# PROBLEM TO SOLVE
Only the lines from the top of the data through the line containing "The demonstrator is" should be duplicated, exactly as they appear.
┄┄┄┄┄┄┄┄┄┄
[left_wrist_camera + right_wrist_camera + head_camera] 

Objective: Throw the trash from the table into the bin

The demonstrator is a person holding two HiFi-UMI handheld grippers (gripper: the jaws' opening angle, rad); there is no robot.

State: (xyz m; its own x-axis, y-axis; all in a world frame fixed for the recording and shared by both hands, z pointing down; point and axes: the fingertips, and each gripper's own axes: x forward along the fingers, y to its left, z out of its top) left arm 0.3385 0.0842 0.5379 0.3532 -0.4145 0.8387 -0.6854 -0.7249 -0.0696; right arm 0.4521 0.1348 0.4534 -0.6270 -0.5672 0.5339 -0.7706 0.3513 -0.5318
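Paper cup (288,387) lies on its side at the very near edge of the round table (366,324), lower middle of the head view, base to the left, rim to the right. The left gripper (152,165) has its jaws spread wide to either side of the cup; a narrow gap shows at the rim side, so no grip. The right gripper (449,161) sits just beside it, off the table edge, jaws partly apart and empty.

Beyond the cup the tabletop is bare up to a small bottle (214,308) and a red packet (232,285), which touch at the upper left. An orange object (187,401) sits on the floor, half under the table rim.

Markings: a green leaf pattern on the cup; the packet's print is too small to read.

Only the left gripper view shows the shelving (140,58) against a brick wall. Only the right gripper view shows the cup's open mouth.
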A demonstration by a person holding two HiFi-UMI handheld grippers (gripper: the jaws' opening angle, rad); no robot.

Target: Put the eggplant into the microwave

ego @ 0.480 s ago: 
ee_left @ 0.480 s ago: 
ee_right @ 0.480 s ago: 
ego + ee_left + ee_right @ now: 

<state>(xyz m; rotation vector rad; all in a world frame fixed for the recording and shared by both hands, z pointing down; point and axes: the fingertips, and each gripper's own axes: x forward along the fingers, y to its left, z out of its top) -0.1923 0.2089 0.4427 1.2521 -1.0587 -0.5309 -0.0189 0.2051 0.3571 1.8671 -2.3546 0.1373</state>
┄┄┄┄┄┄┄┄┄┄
# EXERCISE SOLUTION
[left_wrist_camera + right_wrist_camera + head_camera] 

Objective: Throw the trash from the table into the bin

The demonstrator is a person holding two HiFi-UMI handheld grippers (gripper: the jaws' opening angle, rad); there is no robot.

That concludes the output.